Try it:
Copy every line below precisely, leaving nothing out.

The data:
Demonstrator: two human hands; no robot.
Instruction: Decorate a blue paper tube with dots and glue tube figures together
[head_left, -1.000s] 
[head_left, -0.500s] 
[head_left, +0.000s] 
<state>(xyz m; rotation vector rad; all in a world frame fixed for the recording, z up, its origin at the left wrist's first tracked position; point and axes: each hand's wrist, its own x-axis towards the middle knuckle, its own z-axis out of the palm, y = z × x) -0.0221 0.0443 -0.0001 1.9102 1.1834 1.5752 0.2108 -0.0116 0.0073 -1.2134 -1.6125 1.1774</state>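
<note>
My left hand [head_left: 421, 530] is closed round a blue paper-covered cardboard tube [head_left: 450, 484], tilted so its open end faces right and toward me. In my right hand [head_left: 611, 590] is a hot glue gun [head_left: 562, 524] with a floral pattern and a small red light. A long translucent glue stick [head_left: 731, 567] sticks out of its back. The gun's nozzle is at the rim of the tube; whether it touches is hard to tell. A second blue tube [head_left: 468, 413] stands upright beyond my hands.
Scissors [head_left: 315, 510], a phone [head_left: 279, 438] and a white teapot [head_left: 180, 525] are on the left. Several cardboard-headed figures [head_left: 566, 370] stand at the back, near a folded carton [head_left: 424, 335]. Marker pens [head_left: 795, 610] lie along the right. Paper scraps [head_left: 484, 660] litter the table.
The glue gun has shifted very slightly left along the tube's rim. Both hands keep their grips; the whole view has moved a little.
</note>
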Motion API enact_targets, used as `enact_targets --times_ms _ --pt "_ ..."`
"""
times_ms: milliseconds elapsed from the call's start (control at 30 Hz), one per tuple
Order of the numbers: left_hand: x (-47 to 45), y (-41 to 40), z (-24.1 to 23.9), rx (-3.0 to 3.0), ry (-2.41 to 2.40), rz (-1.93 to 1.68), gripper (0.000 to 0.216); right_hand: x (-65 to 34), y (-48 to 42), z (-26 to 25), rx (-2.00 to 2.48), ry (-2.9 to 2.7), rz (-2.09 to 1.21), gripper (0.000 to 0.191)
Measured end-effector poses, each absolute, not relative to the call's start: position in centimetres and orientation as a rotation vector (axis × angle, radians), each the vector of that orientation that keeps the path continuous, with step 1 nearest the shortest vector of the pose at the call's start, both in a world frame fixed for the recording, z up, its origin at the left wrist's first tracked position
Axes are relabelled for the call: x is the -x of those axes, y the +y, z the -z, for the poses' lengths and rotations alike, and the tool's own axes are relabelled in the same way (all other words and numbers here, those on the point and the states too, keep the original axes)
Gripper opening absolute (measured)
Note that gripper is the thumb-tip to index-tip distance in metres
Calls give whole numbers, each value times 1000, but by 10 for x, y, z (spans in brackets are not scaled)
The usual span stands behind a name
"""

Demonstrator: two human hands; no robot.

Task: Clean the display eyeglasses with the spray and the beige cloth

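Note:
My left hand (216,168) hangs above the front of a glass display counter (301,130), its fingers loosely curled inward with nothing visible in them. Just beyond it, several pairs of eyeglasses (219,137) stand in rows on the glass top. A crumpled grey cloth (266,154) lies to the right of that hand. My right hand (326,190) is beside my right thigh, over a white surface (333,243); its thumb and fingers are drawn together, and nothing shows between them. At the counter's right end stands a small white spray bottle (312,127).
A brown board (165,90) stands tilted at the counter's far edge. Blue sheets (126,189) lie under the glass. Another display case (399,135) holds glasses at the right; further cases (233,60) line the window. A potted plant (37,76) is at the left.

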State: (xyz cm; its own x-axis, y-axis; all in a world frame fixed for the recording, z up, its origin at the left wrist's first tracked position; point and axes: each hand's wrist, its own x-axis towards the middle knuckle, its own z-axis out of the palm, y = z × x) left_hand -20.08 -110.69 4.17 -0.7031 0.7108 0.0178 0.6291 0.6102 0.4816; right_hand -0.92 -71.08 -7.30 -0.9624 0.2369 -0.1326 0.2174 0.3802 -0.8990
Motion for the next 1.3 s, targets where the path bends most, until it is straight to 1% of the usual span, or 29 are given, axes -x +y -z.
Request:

Exercise result:
Demonstrator: two human hands; no robot.
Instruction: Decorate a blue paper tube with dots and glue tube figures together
[head_left, -1.000s] 
[head_left, -0.500s] 
[head_left, +0.000s] 
<state>(xyz m; rotation vector rad; all in a world frame fixed for the recording, z up, its origin at the left wrist's first tracked position; point and axes: each hand's wrist, its own x-axis towards the middle knuckle, its own z-axis out of the palm, y = z × x) -0.0221 0.0443 -0.0001 1.9102 1.1834 1.5752 0.2108 -0.0116 0.0073 -1.2134 -1.6125 1.1774</state>
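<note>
My left hand [head_left: 421, 530] is closed round a blue paper-covered cardboard tube [head_left: 450, 484], tilted so its open end faces right and toward me. In my right hand [head_left: 611, 590] is a hot glue gun [head_left: 562, 524] with a floral pattern and a small red light. A long translucent glue stick [head_left: 731, 567] sticks out of its back. The gun's nozzle is at the rim of the tube; whether it touches is hard to tell. A second blue tube [head_left: 468, 413] stands upright beyond my hands.
Scissors [head_left: 315, 510], a phone [head_left: 279, 438] and a white teapot [head_left: 180, 525] are on the left. Several cardboard-headed figures [head_left: 566, 370] stand at the back, near a folded carton [head_left: 424, 335]. Marker pens [head_left: 795, 610] lie along the right. Paper scraps [head_left: 484, 660] litter the table.
The glue gun has shifted very slightly left along the tube's rim. Both hands keep their grips; the whole view has moved a little.
</note>
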Motion API enact_targets, used as `enact_targets --times_ms _ --pt "_ ..."`
"""
times_ms: milliseconds elapsed from the call's start (control at 30 Hz), one per tuple
Order of the numbers: left_hand: x (-47 to 45), y (-41 to 40), z (-24.1 to 23.9), rx (-3.0 to 3.0), ry (-2.41 to 2.40), rz (-1.93 to 1.68), gripper (0.000 to 0.216); right_hand: x (-65 to 34), y (-48 to 42), z (-26 to 25), rx (-2.00 to 2.48), ry (-2.9 to 2.7), rz (-2.09 to 1.21), gripper (0.000 to 0.191)
Measured end-effector poses, each absolute, not relative to the call's start: position in centimetres and orientation as a rotation vector (axis × angle, radians), each the vector of that orientation that keeps the path continuous, with step 1 nearest the shortest vector of the pose at the call's start, both in a world frame fixed for the recording, z up, its origin at the left wrist's first tracked position
Axes are relabelled for the call: x is the -x of those axes, y the +y, z the -z, for the poses' lengths and rotations alike, and the tool's own axes are relabelled in the same way (all other words and numbers here, those on the point and the states too, keep the original axes)
Gripper opening absolute (measured)
Note that gripper is the thumb-tip to index-tip distance in metres
Calls give whole numbers, each value times 1000, but by 10 for x, y, z (spans in brackets are not scaled)
The usual span stands behind a name
"""

Demonstrator: two human hands; no robot.

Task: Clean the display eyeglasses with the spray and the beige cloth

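Note:
My left hand (216,168) hangs above the front of a glass display counter (301,130), its fingers loosely curled inward with nothing visible in them. Just beyond it, several pairs of eyeglasses (219,137) stand in rows on the glass top. A crumpled grey cloth (266,154) lies to the right of that hand. My right hand (326,190) is beside my right thigh, over a white surface (333,243); its thumb and fingers are drawn together, and nothing shows between them. At the counter's right end stands a small white spray bottle (312,127).
A brown board (165,90) stands tilted at the counter's far edge. Blue sheets (126,189) lie under the glass. Another display case (399,135) holds glasses at the right; further cases (233,60) line the window. A potted plant (37,76) is at the left.
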
State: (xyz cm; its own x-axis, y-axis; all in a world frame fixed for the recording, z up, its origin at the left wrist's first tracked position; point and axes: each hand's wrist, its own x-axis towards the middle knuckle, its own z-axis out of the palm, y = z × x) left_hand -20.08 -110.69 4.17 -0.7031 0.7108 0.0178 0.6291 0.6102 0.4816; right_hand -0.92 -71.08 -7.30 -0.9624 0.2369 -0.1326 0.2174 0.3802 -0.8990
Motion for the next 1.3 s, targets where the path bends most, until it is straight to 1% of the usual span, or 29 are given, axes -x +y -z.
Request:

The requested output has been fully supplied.